An Update on Role of Ionizing Radiation to Enhance Proliferation and Differentiation of Normal Stem Cells via Activation of NRF2 Pathway: Review

Kave Moloudi  1   2   3 Siamak Haghdoost  2   3   4
Affiliations
Review

An Update on Role of Ionizing Radiation to Enhance Proliferation and Differentiation of Normal Stem Cells via Activation of NRF2 Pathway: Review

Kave Moloudi et al. Antioxidants (Basel). .

Abstract

Ionizing radiation (IR) as a stress inducer has a significant impact on various normal stem cells differentiation through activation of various signaling pathways. Low levels of oxidative stress of IR may preserve or even enhance cell differentiation. In response to IR, reactive oxygen species (ROS) can activate various signaling pathways that promote cell differentiation, notably through the involvement of nuclear factor erythroid 2-related factor 2 (NRF2). NRF2 interacts with multiple pathways, including Wnt/β-catenin (osteogenesis), PPARγ (adipogenesis), and BDNF/TrkB (neurogenesis).

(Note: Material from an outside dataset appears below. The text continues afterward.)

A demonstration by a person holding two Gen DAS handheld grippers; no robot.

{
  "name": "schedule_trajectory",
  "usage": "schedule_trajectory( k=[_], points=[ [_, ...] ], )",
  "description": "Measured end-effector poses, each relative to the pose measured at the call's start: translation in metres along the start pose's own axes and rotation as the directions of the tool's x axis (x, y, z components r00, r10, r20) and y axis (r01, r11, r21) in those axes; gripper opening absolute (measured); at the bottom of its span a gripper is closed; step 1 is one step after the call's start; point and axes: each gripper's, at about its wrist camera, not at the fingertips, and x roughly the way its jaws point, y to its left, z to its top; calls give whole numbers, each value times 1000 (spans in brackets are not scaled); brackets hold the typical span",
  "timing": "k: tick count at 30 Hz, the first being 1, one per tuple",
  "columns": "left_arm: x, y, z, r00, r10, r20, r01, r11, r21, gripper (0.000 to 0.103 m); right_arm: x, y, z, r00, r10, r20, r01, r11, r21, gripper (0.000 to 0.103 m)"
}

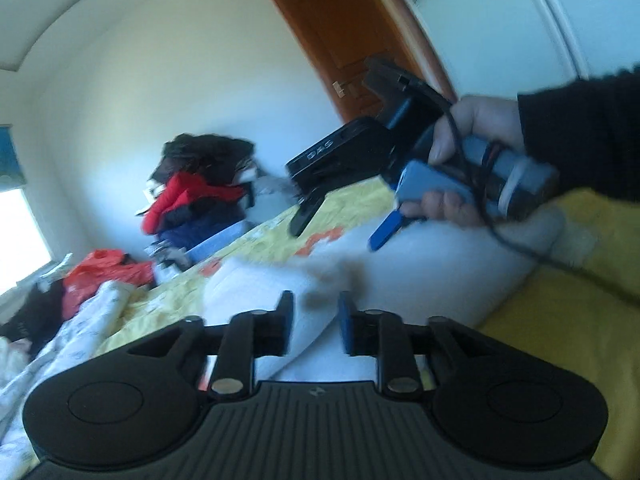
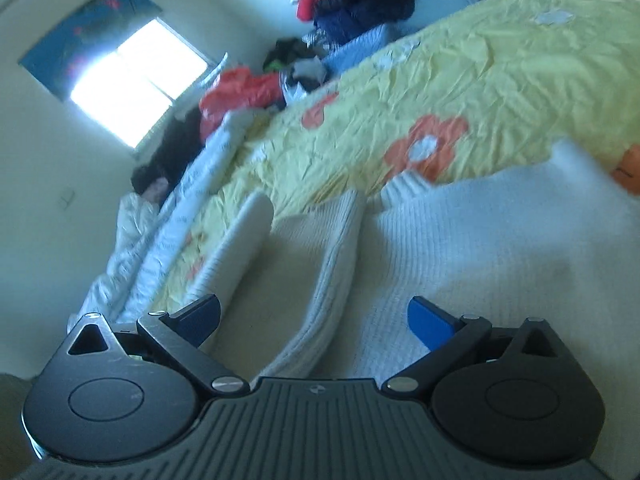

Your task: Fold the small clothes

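Hand (image 1: 472, 160) in dark sleeve tilting right gripper (image 2: 314, 320) down, jaws spread, left gripper (image 1: 314, 320) apparently parted over white knit garment (image 2: 480, 248).

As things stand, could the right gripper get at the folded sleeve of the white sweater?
Probably yes: the right gripper is open just above the white sweater, the sleeve between its fingers, nothing in between.

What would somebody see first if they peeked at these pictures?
Probably the big yellow bedspread with orange flowers, and the white knitted sweater spread out on its near side. Next, the red and dark clothes pile by the far wall, and the right gripper held in a hand above the bed.
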Motion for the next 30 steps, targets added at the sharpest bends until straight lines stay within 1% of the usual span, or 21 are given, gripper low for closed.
schedule_trajectory(
  k=[1, 2, 3, 4, 5, 8, 10, 13, 14, 15, 16, 17, 18, 19, 21, 23, 24, 26, 28, 29, 30],
  points=[
    [1, 5, -3, 1000, 23, -15, -24, 1000, -10, 54, 5, 2, 1, 1000, 5, -9, -5, 1000, -1, 102],
    [4, 11, -6, 999, 44, -29, -45, 999, -24, 68, 9, 5, 3, 1000, 8, -16, -8, 1000, 4, 102],
    [7, 15, -7, 997, 67, -34, -68, 997, -32, 89, 12, 6, 5, 1000, 18, -21, -18, 1000, 15, 102],
    [12, 18, -8, 995, 97, -27, -98, 995, -34, 92, 16, 8, 8, 999, 43, -30, -42, 999, 34, 102],
    [15, 19, -7, 994, 112, -16, -113, 993, -23, 92, 18, 9, 9, 997, 65, -40, -63, 997, 50, 102],
    [38, 14, -7, 994, 106, 11, -106, 993, 53, 92, 27, 10, 13, 988, 128, -85, -118, 987, 104, 102],
    [57, 5, -6, 990, 144, 9, -144, 981, 128, 92, 40, 14, 16, 983, 136, -121, -122, 985, 120, 102],
    [80, -3, -5, 987, 161, 2, -158, 964, 216, 92, 53, 23, 22, 977, 138, -160, -118, 985, 126, 102],
    [85, -6, -6, 988, 151, 10, -149, 958, 247, 91, 59, 26, 25, 973, 144, -182, -122, 985, 125, 102],
    [86, -8, -8, 990, 136, 21, -137, 956, 261, 84, 64, 29, 26, 970, 143, -196, -121, 985, 119, 102],
    [86, -9, -9, 991, 130, 39, -136, 953, 269, 72, 68, 32, 28, 969, 132, -211, -112, 988, 107, 101],
    [85, -10, -8, 989, 136, 51, -145, 950, 277, 46, 72, 34, 30, 967, 121, -224, -102, 990, 94, 101],
    [76, -15, -6, 989, 134, 58, -145, 950, 276, 38, 77, 37, 31, 965, 110, -239, -94, 992, 81, 101],
    [72, -16, -4, 990, 126, 62, -138, 955, 263, 35, 81, 40, 33, 961, 104, -256, -90, 994, 64, 101],
    [72, -14, -2, 992, 116, 48, -124, 961, 248, 32, 88, 44, 36, 954, 95, -284, -88, 995, 38, 101],
    [67, -17, -1, 990, 128, 58, -139, 957, 254, 31, 96, 49, 40, 949, 77, -307, -78, 997, 7, 101],
    [65, -19, 0, 991, 121, 58, -132, 957, 259, 31, 98, 50, 42, 949, 63, -308, -68, 998, -4, 98],
    [58, -26, 0, 992, 105, 68, -120, 953, 279, 31, 103, 54, 43, 953, 41, -299, -56, 998, -39, 83],
    [54, -32, 0, 992, 102, 79, -121, 945, 304, 30, 101, 61, 40, 956, 31, -292, -73, 988, -133, 52],
    [51, -34, 3, 992, 97, 82, -117, 946, 303, 30, 95, 63, 40, 959, 29, -281, -80, 982, -171, 41],
    [48, -36, 7, 992, 85, 92, -109, 948, 298, 30, 85, 65, 40, 962, 34, -271, -91, 975, -204, 35]
  ],
)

This response is dose-dependent: low doses of IR activate NRF2 and support differentiation, while high doses can overwhelm the antioxidant system, resulting in cell death. However, the quality of various types of IR, such as proton and carbon ion radiation, may have a varied impact on stem cells (SCs) differentiation compared to X-rays. Hence, activation of the NRF2 signaling pathway in SCs and cell differentiation depends on the level of stress and the quality and quantity of IR. This review is an update to explore how IR modulates SCs fate toward osteogenic, adipogenic, and neurogenic lineages through the NRF2 signaling pathway. We highlight mechanistic insights, dose-dependent effects, and therapeutic implications, bridging gaps between experimental models and clinical translation.

Keywords: NRF2; PI3K/Ak; differentiation; ionizing radiation; neurogenesis; osteogenesis.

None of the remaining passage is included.